In this step, we will extract smaller image chips from our paired imagery and mask scenes to create a dataset for training our model. Pre-sampling these chips helps balance the dataset, ensuring that small features, such as solar panels, which occupy a relatively small area in the scenes, are adequately represented.

The `sample_chips` script is responsible for generating these smaller image chips. To tailor the chip sampling process to our specific data, we need to customize the `_get_candidate_points` function. This function implements a sampling strategy to generate diverse chips by:
- Including all solar panel centroids, since solar panels are a minority class.
- Including building centroids that don't contain solar panels (since those that do will already be present in chips sampled from the solar panel centroids).
- Including manually specified as well as randomly drawn background points, ensuring they are not too close to other points.
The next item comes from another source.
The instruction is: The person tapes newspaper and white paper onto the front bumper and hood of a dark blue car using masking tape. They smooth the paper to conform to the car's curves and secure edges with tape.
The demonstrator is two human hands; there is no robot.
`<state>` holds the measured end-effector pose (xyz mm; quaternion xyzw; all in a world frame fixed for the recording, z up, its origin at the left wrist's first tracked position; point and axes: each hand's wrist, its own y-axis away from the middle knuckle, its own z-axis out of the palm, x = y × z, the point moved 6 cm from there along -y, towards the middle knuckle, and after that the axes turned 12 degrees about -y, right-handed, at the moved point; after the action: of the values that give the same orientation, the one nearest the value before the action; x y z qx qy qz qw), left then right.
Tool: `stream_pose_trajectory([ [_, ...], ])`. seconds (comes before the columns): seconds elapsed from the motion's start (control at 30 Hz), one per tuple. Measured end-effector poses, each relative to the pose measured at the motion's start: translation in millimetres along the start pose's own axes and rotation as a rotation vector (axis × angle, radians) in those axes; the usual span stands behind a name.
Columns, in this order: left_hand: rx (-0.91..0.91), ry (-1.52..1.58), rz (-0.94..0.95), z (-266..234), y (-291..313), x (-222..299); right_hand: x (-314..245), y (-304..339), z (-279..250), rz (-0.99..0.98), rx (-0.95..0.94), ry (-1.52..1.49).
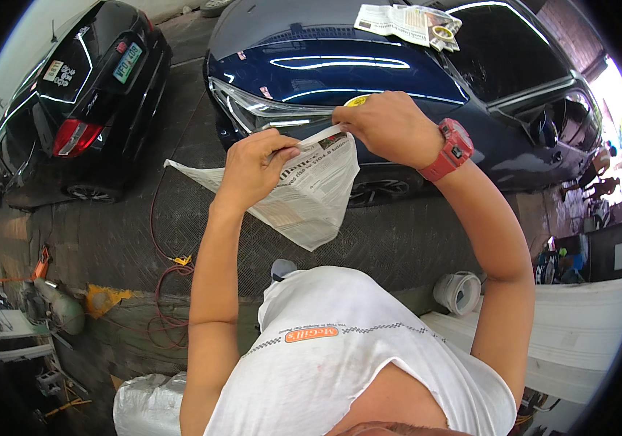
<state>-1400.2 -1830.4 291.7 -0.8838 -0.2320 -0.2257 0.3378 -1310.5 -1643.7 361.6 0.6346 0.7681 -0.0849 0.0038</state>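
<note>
My left hand (258, 168) pinches the free end of a strip of masking tape (318, 136) against the top edge of a sheet of newspaper (309, 196). My right hand (385, 127), with a red watch on its wrist, grips the yellow roll of tape (358, 101) that the strip comes off. The newspaper hangs below both hands, in front of the headlight (267, 110) of a dark blue car (369, 65).
More newspaper and a tape roll (411, 23) lie on the blue car's bonnet. A black car (86, 87) is parked at the left. A red hose (169, 276) coils on the floor. A white bucket (459, 292) and white panels (579, 327) are at the right.
</note>
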Motion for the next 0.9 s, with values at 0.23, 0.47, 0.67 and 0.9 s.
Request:
stream_pose_trajectory([
  [0.23,-0.219,0.052,-0.009,39,27,-16,0,46,63,0.079,0.084,-0.107],
  [0.47,-0.424,0.085,-0.052,119,90,-4,21,163,189,0.584,0.547,-0.787],
  [0.67,-0.565,-0.032,-0.131,148,135,-7,92,348,258,1.329,1.200,-1.528],
  [0.9,-0.748,-0.129,0.171,229,140,79,41,302,184,0.620,0.494,-0.774],
])
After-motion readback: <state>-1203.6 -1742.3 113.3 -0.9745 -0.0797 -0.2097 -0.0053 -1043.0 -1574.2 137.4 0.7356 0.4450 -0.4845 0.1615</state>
With these candidate chip centroids, the `sample_chips` function then samples the chips.

Here’s the code to override the `_get_candidate_points` function and set up the arguments for the `sample_chips` function:

In [None]:
import scripts.semantic_segmentation.sample_chips
from scripts.semantic_segmentation.sample_chips import _filter_dataframe, _sample_diverse_values, _sample_points_from_footprints
from src.geo_utils import concat_geo_files, exclude_points_within_buffer

def _get_candidate_points(seed):
    """
    Helper function to get candidate points for chip sampling.
    It loads all polygon annotations and filters for solar and building polygons. Then,
    it removes building polygons that contain solar polygons (since these will already
    be included in the solar polygons). Next, it subsamples a diverse set of building
    polygons (since there are many more building polygons than solar polygons). Then,
    it gets centroids of these solar and building polygons.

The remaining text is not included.